What we see repeatedly is this:
When meaningful planning is delayed, clarity does not arrive later. Decisions become harder. Options narrow. Pressure builds. Conversations grow heavier. Time feels compressed rather than intentional.
The burden families hope to avoid by postponing planning rarely disappears. It compounds.
Fortunately, the opposite is also true. Families who choose to plan earlier do not just create better outcomes. They experience more control along the way. Their decisions are thoughtful rather than reactive. Their strategies are designed, not assumed. They are not hoping things work out. They are intentionally shaping what comes next.
And the same principle applies inside a business.
For business owners, legacy is not defined by the exit alone. It’s established long before one ever occurs.
It shows up in the mission that guides decisions when the founder is not in the room. In the culture that governs behavior when nobody is watching. In the values that determine who is promoted, rewarded, and trusted. In compensation and incentive structures that reinforce the right actions. In whether the business can operate, grow, and eventually transition without being dependent on a single individual.

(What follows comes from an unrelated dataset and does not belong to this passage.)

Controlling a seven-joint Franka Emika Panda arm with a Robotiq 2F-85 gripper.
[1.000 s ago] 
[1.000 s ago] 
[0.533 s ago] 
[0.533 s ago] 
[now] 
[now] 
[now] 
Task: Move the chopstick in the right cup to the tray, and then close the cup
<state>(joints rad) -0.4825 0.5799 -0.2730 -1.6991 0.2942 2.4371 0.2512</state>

These elements are not created at the end of a career – just like family legacy is not created at the end of life. They are shaped over years of purposeful design.
When business legacy is ignored, exits become reactive. Flexibility disappears. Choices become constrained. Value erodes. Transitions fail to reflect the decades of effort, hard work, and sacrifice.
When it’s built deliberately, the business becomes more transferable, more resilient, and more aligned with the life the owner truly wants.
Yes, legacy is what remains when you are gone.
But it is formed by what you build while you are still here.
The day-to-day decisions you make, or choose not to make.
Like any meaningful outcome, it is shaped by lead decisions, not lag results.
The question is not whether you will leave a legacy. You will.
The question is – what kind of legacy are you building today?
And the best time to begin has always been now.